Problem description
Please set down each line of the data again, unchanged.

Top of Raw data

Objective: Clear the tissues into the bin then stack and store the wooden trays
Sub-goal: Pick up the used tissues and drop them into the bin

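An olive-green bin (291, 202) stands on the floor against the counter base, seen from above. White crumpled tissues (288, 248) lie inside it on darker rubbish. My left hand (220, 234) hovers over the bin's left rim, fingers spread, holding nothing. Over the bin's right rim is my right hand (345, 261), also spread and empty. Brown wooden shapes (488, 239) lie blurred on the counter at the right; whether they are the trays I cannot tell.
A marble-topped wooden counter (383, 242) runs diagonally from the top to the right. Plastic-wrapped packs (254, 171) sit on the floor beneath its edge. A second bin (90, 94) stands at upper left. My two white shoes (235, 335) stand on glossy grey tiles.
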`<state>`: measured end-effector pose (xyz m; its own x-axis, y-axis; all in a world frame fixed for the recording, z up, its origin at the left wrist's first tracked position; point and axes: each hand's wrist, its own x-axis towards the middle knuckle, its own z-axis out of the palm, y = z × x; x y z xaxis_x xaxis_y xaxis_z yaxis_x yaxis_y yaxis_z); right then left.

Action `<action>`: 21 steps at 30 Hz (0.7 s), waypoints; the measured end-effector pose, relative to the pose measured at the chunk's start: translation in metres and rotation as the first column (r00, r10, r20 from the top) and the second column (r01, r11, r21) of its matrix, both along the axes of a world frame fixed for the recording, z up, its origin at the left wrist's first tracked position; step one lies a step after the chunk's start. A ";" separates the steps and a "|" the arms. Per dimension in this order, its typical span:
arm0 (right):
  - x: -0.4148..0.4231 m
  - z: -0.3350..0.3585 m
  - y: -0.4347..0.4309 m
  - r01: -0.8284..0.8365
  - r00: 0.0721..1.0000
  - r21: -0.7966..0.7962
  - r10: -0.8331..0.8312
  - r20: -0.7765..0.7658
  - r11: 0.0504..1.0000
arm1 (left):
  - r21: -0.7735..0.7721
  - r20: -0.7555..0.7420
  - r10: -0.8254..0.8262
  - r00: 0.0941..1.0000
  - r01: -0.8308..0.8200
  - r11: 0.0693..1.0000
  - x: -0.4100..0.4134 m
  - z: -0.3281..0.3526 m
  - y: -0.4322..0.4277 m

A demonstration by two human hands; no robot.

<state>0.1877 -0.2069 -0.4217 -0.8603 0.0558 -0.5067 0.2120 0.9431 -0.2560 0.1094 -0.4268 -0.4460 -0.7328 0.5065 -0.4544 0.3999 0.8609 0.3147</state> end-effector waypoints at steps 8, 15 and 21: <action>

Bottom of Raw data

Answer space
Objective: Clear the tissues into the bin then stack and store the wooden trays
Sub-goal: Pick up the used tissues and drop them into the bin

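An olive-green bin (291, 202) stands on the floor against the counter base, seen from above. White crumpled tissues (288, 248) lie inside it on darker rubbish. My left hand (220, 234) hovers over the bin's left rim, fingers spread, holding nothing. Over the bin's right rim is my right hand (345, 261), also spread and empty. Brown wooden shapes (488, 239) lie blurred on the counter at the right; whether they are the trays I cannot tell.
A marble-topped wooden counter (383, 242) runs diagonally from the top to the right. Plastic-wrapped packs (254, 171) sit on the floor beneath its edge. A second bin (90, 94) stands at upper left. My two white shoes (235, 335) stand on glossy grey tiles.
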`<state>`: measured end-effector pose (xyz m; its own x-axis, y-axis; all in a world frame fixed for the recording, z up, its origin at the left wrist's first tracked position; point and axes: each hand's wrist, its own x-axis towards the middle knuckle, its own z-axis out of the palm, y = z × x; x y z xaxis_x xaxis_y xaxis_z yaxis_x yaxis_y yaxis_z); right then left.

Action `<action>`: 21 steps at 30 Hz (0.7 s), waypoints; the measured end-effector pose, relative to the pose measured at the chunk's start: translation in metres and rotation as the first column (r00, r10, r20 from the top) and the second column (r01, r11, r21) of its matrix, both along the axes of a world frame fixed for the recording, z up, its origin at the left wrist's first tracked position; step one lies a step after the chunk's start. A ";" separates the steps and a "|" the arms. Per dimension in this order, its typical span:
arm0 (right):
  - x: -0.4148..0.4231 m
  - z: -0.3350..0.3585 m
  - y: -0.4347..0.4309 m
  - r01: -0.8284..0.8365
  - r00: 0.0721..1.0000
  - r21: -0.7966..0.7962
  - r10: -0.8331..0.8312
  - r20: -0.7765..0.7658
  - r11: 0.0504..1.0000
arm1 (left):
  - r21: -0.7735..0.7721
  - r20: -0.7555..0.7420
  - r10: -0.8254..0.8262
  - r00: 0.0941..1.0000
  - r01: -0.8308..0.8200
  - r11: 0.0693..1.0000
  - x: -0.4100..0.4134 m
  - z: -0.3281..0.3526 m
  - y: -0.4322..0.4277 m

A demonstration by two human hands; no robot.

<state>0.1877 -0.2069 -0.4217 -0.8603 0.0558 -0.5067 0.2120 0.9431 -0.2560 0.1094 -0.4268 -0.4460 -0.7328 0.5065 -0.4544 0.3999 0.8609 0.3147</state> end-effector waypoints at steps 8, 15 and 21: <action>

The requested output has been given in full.